PROBLEM STATEMENT
Every line of the listing below from the one with "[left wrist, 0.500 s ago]" up to and including the one with "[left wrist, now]" should be retyped exactly, and nothing else; pictures are not part of the copy.

***** MATERIAL TO PROCESS

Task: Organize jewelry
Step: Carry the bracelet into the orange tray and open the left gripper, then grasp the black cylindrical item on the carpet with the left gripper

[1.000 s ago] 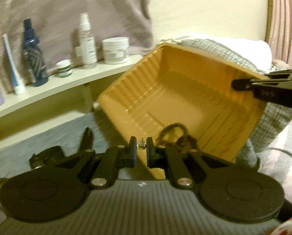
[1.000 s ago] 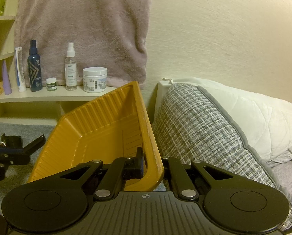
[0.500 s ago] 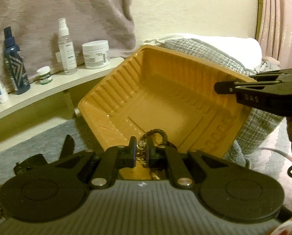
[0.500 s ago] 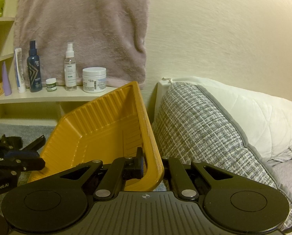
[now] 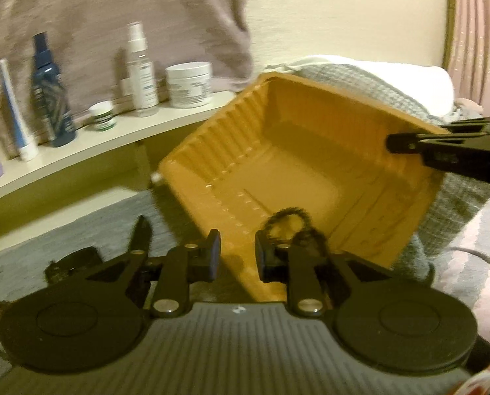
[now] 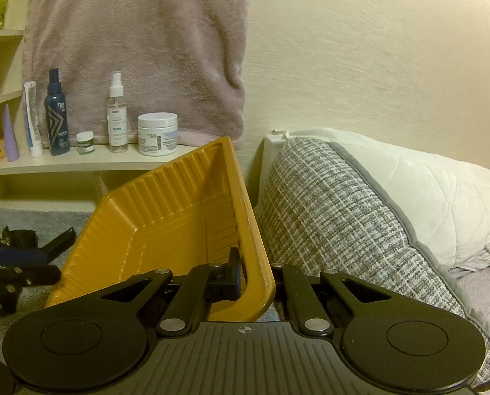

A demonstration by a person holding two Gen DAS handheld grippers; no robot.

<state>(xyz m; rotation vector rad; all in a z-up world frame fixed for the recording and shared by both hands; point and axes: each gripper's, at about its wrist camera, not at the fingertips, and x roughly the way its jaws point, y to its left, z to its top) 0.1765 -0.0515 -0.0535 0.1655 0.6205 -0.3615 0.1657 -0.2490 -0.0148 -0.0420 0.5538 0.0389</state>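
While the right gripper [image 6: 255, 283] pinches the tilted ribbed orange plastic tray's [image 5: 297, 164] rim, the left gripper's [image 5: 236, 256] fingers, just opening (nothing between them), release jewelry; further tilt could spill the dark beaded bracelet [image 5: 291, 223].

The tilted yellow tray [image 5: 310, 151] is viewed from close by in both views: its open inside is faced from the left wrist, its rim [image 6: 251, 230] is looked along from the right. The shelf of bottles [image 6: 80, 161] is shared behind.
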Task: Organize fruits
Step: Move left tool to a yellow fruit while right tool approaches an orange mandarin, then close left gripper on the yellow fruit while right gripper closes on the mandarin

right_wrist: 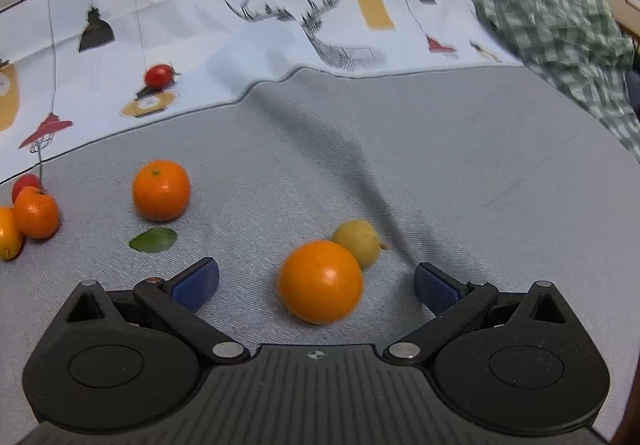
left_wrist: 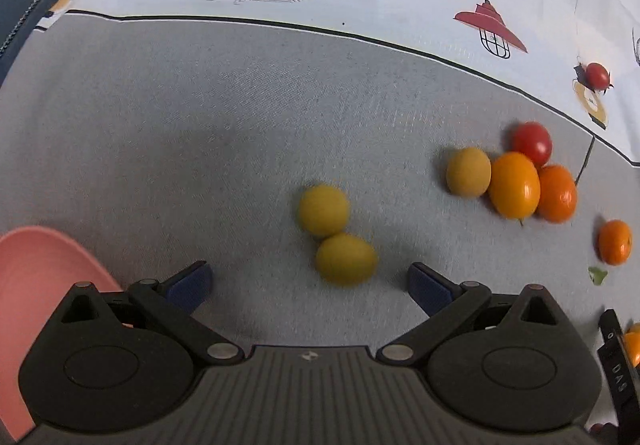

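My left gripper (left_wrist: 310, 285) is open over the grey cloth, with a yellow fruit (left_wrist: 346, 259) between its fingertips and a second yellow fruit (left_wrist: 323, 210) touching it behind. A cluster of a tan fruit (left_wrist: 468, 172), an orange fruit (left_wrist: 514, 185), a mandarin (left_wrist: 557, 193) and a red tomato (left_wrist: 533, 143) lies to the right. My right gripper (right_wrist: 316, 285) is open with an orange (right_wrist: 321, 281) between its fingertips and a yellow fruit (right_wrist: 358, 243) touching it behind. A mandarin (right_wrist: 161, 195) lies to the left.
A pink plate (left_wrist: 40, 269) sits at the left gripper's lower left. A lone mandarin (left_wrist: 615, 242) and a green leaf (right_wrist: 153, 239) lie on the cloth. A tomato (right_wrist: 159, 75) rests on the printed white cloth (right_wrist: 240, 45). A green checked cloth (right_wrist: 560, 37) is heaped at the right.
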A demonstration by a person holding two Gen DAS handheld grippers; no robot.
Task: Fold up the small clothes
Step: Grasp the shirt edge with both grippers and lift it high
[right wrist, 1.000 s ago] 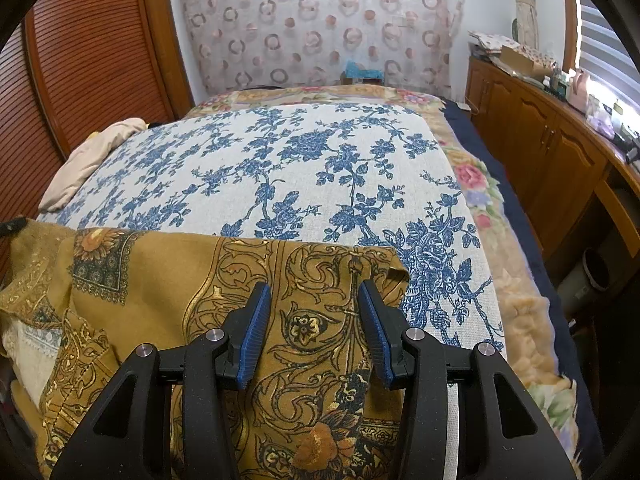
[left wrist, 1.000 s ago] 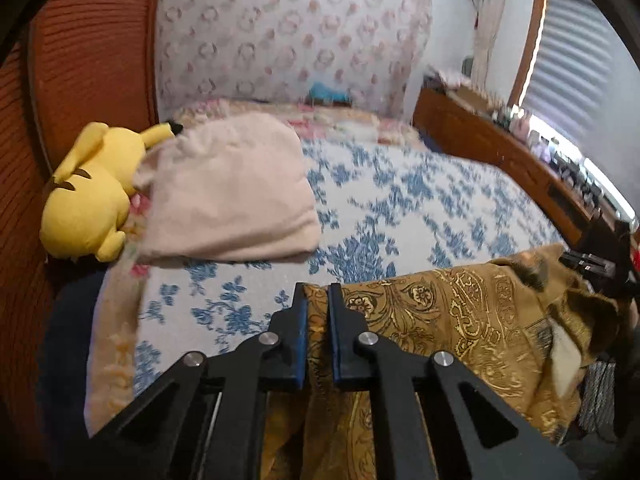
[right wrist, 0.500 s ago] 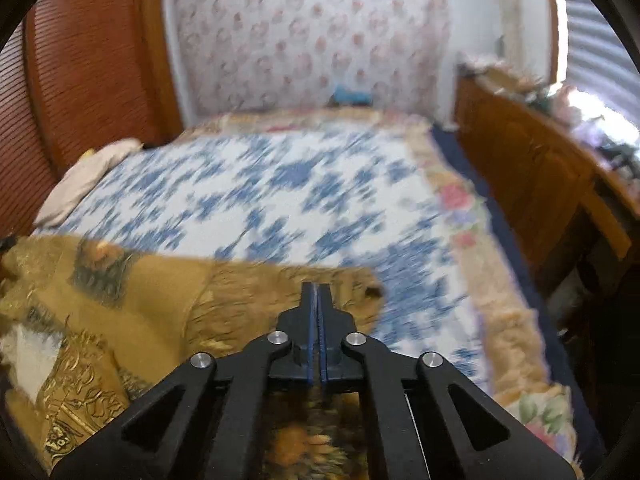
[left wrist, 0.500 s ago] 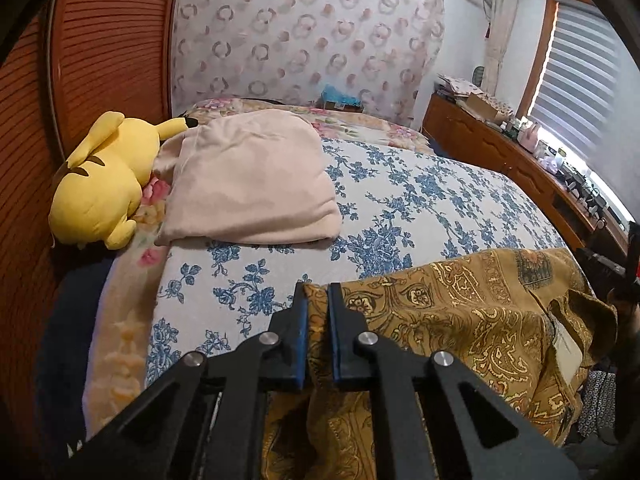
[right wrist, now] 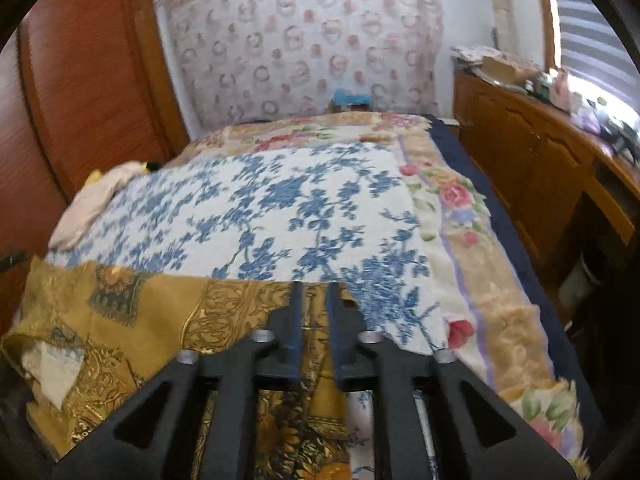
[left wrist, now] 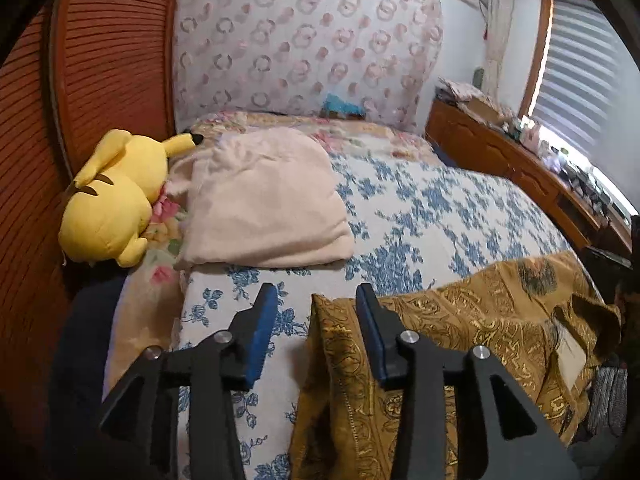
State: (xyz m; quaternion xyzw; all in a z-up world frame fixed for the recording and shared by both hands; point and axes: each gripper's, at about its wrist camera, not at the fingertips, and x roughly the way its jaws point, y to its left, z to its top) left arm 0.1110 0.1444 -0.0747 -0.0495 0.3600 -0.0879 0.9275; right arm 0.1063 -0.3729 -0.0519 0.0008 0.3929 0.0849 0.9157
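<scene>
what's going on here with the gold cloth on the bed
A person with a handheld gripper in each hand is working on a gold patterned garment spread on the blue floral bedspread. The left gripper is open, its jaws straddling the garment's corner. The right gripper pinches the opposite edge with its jaws nearly closed. No fold is made yet.

Both wrist views low, close over bed (left wrist: pixel 440 208), facing headboard (right wrist: pixel 304 40).

Blue-flowered bed (left wrist: pixel 432 216) under a gold patterned garment (left wrist: pixel 460 320), folded cream cloth (left wrist: pixel 264 204) and yellow plush toy (left wrist: pixel 112 200).
</scene>
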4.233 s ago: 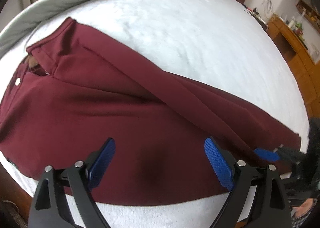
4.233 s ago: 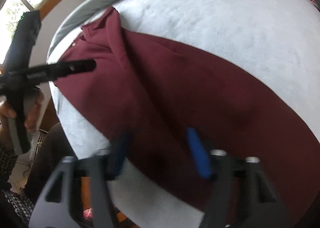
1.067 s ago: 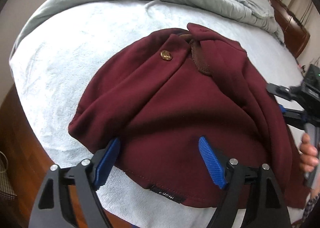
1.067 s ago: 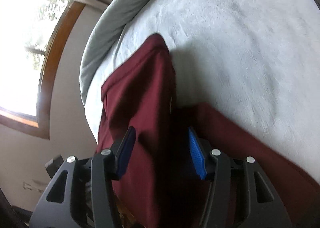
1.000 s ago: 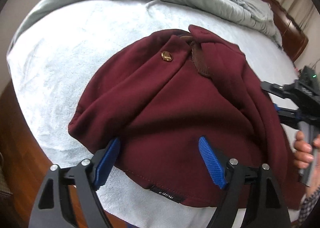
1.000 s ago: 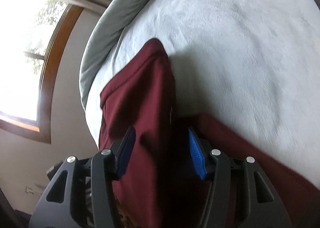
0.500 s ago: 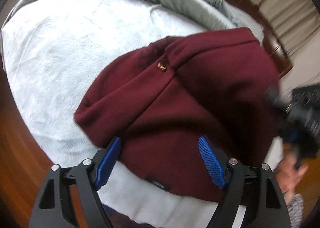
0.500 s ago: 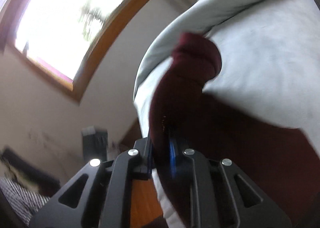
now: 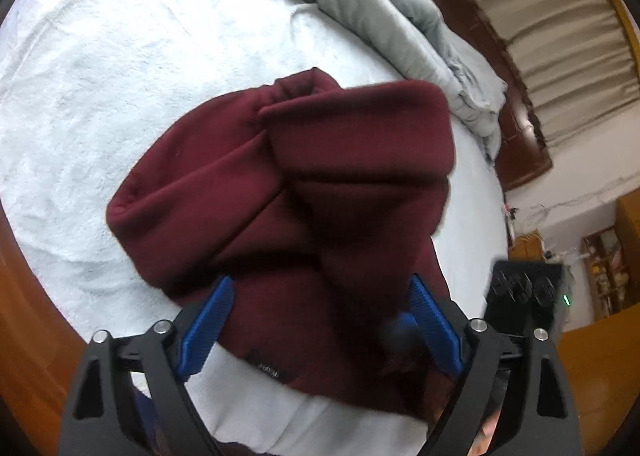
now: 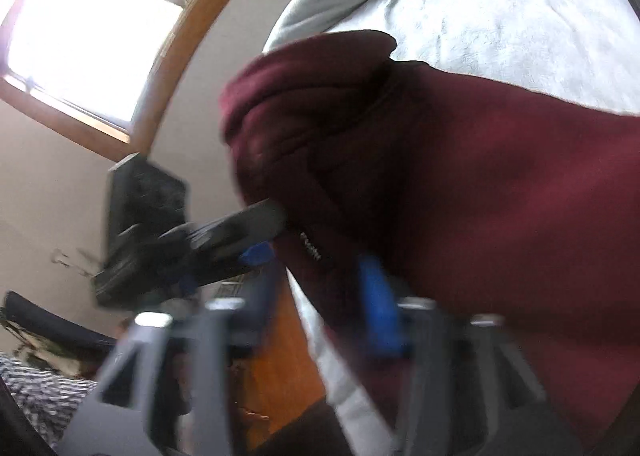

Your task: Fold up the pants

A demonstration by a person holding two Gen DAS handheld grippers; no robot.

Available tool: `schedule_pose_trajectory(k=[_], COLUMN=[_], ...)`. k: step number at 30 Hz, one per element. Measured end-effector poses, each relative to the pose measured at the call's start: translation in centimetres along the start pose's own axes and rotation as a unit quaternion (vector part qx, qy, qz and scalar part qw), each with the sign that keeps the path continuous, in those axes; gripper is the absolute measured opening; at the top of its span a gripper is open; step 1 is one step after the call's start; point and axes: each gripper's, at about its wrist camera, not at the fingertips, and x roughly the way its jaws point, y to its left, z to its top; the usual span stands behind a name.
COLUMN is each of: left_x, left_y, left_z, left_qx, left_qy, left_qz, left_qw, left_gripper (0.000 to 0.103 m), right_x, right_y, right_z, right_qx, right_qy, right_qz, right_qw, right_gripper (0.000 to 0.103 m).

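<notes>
Lay the lifted flap flat and square over the pants (image 9: pixel 288 191) bunched at the bed (image 9: pixel 100 67) edge, smoothing before letting go; left gripper (image 9: pixel 320 320) spread wide over the cloth, holding nothing; right gripper (image 10: pixel 324 296) blurred, jaws apart around the hem.

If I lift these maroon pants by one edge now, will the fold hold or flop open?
The maroon pants look thick and soft, bulging in rounded rolls, so they would likely sag and unfold. Probably not slippery on the fuzzy bedspread. The right tool is too blurred to judge.
</notes>
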Motion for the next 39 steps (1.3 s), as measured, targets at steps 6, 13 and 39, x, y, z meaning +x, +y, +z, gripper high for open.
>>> schedule_pose_trajectory(k=[6, 13, 39], left_x=[-0.7, 1.5, -8.1], left_y=[-2.3, -0.6, -2.4], left_z=[0.2, 1.9, 1.0], left_qx=[0.008, -0.036, 0.021], left_qy=[-0.013, -0.015, -0.124], left_qz=[-0.007, 0.045, 0.215], left_qw=[0.9999, 0.9982, 0.9684], left_gripper=[0.089, 0.037, 0.059], right_x=[-1.0, -3.2, -20.1], right_y=[-0.4, 0.2, -5.0], right_z=[-1.7, -3.9, -17.5], right_qx=[0.016, 0.013, 0.099], right_qy=[-0.006, -0.021, -0.124], right_qz=[0.000, -0.022, -0.192], right_qw=[1.000, 0.999, 0.968], right_gripper=[0.072, 0.069, 0.076])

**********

ANSWER SPACE
[left wrist, 0.500 s ago] 
[right wrist, now] 
[left wrist, now] 

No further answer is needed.